These days, there are experts for everything, so meet former FBI agent, Joe Navarro, who specializes in body language. The language of non-verbal communication speaks volumes, and according to Navarro who was an agent for twenty-five years, it can help people succeed in business in ways heretofore unimagined.
Understanding body language can inspire confidence and convey authority and his book, Louder than Words, applies body language to the work place by promoting the understanding of unintentional physical cues that give away a person’s true intentions. It is a skill that anyone can learn.
According to Navarro:
“When you recruit a spy or you get someone to confess, it’s no different than making a sales pitch. If you’re watching a shoplifter in a store, you notice they try to hide in the open; their shoulders rise towards their ears and their head tends to be lower. It’s the same thing in business. You… ask someone what their projected sales are; if they answer with shoulders up towards ears they lack confidence and are trying to mask their answer.”
Non-verbal cues can and do convey anything and everything. They are exuded rather than spoken. Signs of discomfort, for example, can include someone touching their neck or rubbing their eyes. These cues are unconscious, but can be incorporated into a deliberate, silent vocabulary all their own. One way to develop desirable non-verbal cues is to pick some one you admire and begin to mirror their behavior. Study their mannerisms and adopt some of them as your own.
According to Navarro, some other tips to improve your own body language might include: when speaking to a group, hold your chin high, when using your hands for emphasis and keep the gestures open, but if you bring them together, “steeple” them with the fingertips from one hand pushing up against the fingertips of the other. (Watch some political leaders and evangelical speakers for just a few minutes; they have this gesture down to a science).
Body language and business coincide and overlap in what Navarro calls “the comfort dividend.” Making clients, customers or colleagues feel at ease is a selling tool, the true power and importance of which lay in recognizing when people are not comfortable. Reading body language will relay discomfort via squinting or rubbing of eyes, a furrowing forehead, compressing or biting of lips and the upwards crinkling of a nose. Interlacing fingers and rubbing hands together are two other true giveaways of discomfort.
An effective reader of body language will uncover deception even more rapidly than a lie detector. True clues can be found in the way the person responds to questions you may ask. Watch their process as carefully as you would listen to their answers, as errors in speech, neck-touching, lip biting and squinting and looking away are all tell-tale signs of dishonesty.

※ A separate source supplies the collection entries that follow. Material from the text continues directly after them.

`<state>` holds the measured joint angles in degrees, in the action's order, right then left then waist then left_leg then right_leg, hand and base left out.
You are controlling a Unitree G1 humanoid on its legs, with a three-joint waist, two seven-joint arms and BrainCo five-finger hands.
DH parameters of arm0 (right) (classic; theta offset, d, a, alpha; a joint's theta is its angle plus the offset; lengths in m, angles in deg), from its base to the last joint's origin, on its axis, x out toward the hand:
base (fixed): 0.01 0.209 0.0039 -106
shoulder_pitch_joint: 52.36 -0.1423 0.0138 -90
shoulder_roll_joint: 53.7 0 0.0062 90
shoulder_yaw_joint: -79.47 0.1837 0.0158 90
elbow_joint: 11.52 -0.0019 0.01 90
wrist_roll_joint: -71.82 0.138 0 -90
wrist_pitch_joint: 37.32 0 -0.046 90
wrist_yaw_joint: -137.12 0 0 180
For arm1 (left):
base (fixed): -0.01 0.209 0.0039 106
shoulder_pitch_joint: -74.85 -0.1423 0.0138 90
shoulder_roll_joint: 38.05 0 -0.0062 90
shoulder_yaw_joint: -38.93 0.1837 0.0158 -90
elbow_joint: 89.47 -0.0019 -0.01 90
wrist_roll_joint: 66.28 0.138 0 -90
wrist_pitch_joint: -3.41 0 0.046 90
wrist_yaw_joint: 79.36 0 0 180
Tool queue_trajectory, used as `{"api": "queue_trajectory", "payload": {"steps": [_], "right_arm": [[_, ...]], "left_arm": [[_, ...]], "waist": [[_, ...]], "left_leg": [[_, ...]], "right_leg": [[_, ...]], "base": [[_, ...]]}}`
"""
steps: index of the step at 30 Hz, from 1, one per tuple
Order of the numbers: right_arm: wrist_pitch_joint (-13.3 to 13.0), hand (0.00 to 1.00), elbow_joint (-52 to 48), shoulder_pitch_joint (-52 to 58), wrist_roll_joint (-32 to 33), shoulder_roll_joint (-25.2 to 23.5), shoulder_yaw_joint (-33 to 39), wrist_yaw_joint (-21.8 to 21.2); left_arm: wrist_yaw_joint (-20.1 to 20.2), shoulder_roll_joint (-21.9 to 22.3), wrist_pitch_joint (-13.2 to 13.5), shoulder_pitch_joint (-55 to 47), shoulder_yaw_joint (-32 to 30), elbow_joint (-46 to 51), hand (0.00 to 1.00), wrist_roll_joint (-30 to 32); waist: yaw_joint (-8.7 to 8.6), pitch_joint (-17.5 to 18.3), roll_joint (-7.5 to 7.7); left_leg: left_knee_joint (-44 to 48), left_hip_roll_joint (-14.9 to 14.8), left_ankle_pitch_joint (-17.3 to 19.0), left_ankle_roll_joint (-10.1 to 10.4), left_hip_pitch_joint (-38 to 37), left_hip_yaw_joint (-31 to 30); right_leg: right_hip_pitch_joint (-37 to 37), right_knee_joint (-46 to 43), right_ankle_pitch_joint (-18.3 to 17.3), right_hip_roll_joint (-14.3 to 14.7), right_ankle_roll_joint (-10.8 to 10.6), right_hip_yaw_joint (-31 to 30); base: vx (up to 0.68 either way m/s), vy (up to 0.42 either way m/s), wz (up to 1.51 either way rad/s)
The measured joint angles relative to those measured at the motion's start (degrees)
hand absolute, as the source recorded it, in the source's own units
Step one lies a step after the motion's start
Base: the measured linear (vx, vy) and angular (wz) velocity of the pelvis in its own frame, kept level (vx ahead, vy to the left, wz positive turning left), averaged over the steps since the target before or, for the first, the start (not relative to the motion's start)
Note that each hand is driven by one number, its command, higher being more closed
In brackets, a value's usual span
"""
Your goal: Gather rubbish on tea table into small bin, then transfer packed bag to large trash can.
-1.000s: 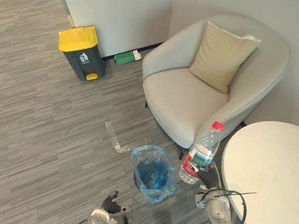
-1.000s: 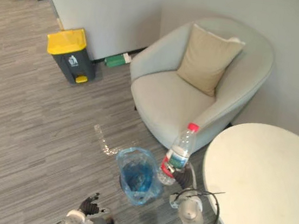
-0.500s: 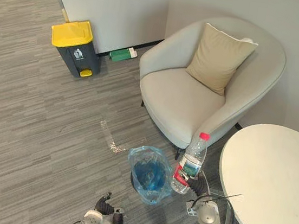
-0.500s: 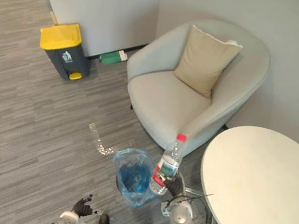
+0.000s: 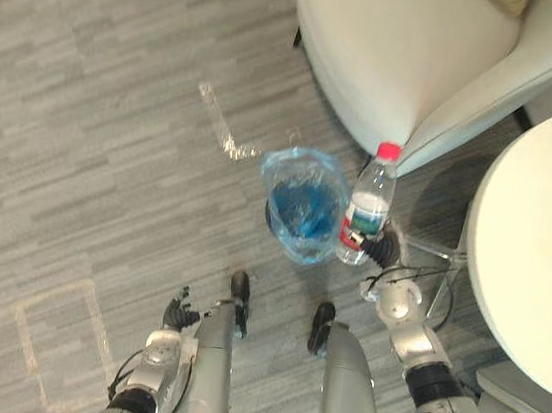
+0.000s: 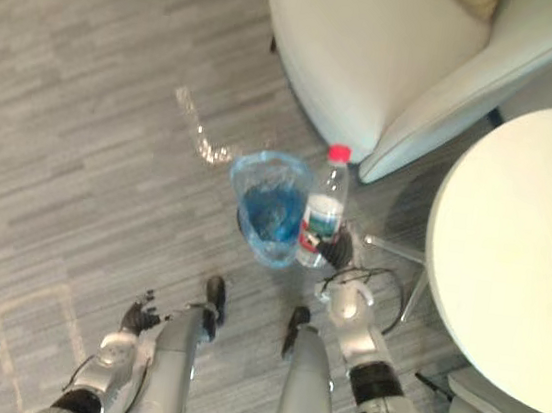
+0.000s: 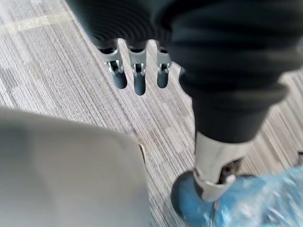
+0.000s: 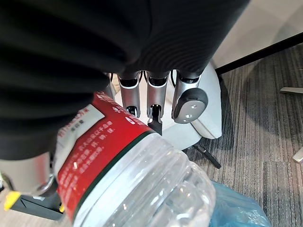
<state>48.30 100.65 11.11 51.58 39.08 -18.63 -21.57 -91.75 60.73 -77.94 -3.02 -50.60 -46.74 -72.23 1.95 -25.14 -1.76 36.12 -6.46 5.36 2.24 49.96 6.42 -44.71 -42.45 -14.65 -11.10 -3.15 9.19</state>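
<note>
- The right hand is clenched round the lower end of a clear plastic bottle, which rises above the hand.
- The bottle is probably light and thin-walled, apt to dent or slip under a hard squeeze. The labelled band seems the surest hold.
- Its long axis stands upright, with the red cap away from the hand.
- The bagged bin sits just to the hand's left.
- The left hand hangs relaxed, holding nothing.
</note>
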Motion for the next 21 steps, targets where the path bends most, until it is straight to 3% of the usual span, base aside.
{"api": "queue_trajectory", "payload": {"steps": [3,7,12,21], "right_arm": [[0.4,1.00,-3.0,-2.7,0.0,0.5,0.2,0.9],[0.4,1.00,-5.4,-10.0,0.0,5.3,0.3,2.4],[0.4,1.00,-4.7,-15.0,0.1,7.7,0.3,3.9],[1.7,1.00,6.7,-20.4,0.2,10.5,-1.7,4.2]], "left_arm": [[-0.8,0.7,0.0,1.7,-0.6,3.3,0.00,-0.3],[-1.3,1.4,0.9,2.2,-0.5,11.9,0.00,-1.1],[-1.4,1.5,1.2,2.7,1.1,18.3,0.00,-2.1],[-1.4,1.3,2.4,2.8,2.9,24.8,0.00,-3.3]], "waist": [[0.62,-1.1,0.26],[1.79,-2.7,0.33],[2.99,-3.7,0.43],[4.34,-3.7,0.47]], "left_leg": [[1.0,0.5,-1.0,-0.9,4.7,-0.7],[1.1,1.8,-3.1,-1.1,13.4,-2.4],[1.5,3.3,-4.3,-1.1,19.0,-3.2],[3.1,4.2,-4.9,-0.8,26.1,-4.1]], "right_leg": [[-4.5,-1.9,0.0,-0.8,0.0,0.9],[-12.5,-4.6,-0.2,-2.4,0.3,2.5],[-18.3,-7.9,-1.5,-4.2,0.4,3.2],[-24.9,-12.0,-3.4,-6.2,1.1,4.7]], "base": [[-0.03,0.029,0.20],[-0.04,0.004,0.28],[-0.02,-0.002,0.26],[-0.02,0.004,0.17]]}}
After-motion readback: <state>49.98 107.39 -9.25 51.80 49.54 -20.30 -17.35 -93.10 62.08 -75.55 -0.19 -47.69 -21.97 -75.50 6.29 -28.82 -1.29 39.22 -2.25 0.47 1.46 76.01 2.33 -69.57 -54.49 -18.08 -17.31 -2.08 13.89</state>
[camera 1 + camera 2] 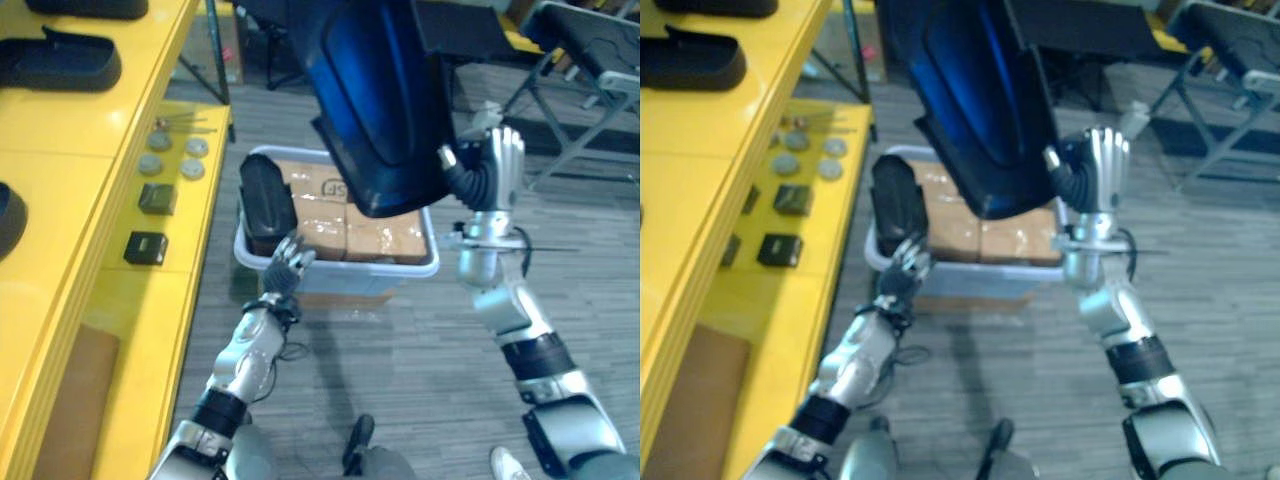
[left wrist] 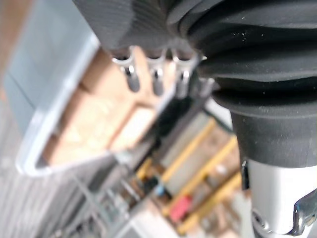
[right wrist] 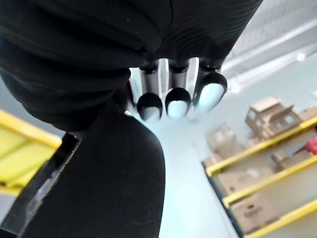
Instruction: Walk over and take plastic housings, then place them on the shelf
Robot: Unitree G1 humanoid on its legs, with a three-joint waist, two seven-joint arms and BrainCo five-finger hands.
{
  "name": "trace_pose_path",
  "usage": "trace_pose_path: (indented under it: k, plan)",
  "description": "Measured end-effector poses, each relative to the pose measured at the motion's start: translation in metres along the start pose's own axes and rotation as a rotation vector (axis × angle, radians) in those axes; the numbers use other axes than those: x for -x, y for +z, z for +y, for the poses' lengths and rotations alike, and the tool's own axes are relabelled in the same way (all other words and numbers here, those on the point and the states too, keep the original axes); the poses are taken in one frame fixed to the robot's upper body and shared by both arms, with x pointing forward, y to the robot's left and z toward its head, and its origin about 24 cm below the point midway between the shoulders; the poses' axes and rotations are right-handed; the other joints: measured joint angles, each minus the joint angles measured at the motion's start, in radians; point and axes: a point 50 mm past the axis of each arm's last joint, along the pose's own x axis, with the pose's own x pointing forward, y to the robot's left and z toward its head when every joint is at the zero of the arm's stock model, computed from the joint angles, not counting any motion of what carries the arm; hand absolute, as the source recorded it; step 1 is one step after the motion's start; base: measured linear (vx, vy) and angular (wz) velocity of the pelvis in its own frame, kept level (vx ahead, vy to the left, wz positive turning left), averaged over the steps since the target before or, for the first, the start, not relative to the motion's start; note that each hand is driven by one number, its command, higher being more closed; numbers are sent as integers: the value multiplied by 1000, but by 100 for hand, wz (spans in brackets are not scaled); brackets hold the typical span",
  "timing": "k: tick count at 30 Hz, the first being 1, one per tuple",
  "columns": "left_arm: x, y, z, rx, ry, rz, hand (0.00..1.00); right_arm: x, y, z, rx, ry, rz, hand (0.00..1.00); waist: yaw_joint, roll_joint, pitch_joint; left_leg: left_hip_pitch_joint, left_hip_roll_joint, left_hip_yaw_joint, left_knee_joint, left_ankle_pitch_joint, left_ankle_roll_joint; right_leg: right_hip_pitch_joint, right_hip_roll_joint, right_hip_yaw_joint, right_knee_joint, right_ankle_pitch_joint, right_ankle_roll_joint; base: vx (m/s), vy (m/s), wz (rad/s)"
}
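Above the bin (image 1: 350,282), right robot hand (image 1: 497,165) clasps one housing (image 1: 380,100) — left robot hand (image 1: 290,262) spread.

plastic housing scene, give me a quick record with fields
held housing: large, dark, held up high
right hand: curled on the held housing's edge
left hand: open, by the bin rim
bin: on floor, holds cardboard boxes and a second housing
shelf: yellow, robot's left, dark housings on it

Five dark housings (image 1: 380,100), four grey discs (image 1: 150,163), two small dark blocks (image 1: 157,198), one pale bin (image 1: 420,268)
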Motion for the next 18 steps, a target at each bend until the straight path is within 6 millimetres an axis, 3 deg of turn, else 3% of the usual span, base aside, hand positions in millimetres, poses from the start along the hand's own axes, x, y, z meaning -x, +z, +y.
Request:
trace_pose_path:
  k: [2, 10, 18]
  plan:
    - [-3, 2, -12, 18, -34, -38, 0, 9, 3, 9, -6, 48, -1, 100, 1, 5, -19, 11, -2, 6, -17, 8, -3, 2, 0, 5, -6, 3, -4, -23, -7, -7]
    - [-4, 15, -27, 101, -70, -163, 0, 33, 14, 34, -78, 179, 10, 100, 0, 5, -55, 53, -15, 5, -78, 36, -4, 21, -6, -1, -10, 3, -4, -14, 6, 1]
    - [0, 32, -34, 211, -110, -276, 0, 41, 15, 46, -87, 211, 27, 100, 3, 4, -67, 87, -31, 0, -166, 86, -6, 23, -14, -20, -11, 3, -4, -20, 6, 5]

Navarro claims that one of the most interesting aspects of body language concerns its relevance to how other people perceive you. You have to dress for that job you aspire to have; you have to be presentable even if at home your dog couldn’t care less what you look like or what you wear. Clothes do make the man and the woman, as the old saying goes, because one dresses either to attract or detract.
Experts report that 93 percent of all communication is through gesture, facial expression and body movement, not words.
This translates into the fact that body language holds all our secrets if you can learn to look beyond words.